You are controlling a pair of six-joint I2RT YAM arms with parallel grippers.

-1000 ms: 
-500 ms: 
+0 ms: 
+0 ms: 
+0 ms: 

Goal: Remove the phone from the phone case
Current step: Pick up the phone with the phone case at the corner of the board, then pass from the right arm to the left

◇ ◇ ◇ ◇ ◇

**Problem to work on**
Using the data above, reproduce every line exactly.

**Reply**
You are controlling a pair of six-joint I2RT YAM arms with parallel grippers.

-1000 ms: 
-500 ms: 
+0 ms: 
+0 ms: 
+0 ms: 

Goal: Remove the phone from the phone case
Current step: Pick up the phone with the phone case at the corner of the board, then pass from the right arm to the left

That is the complete output for this exercise.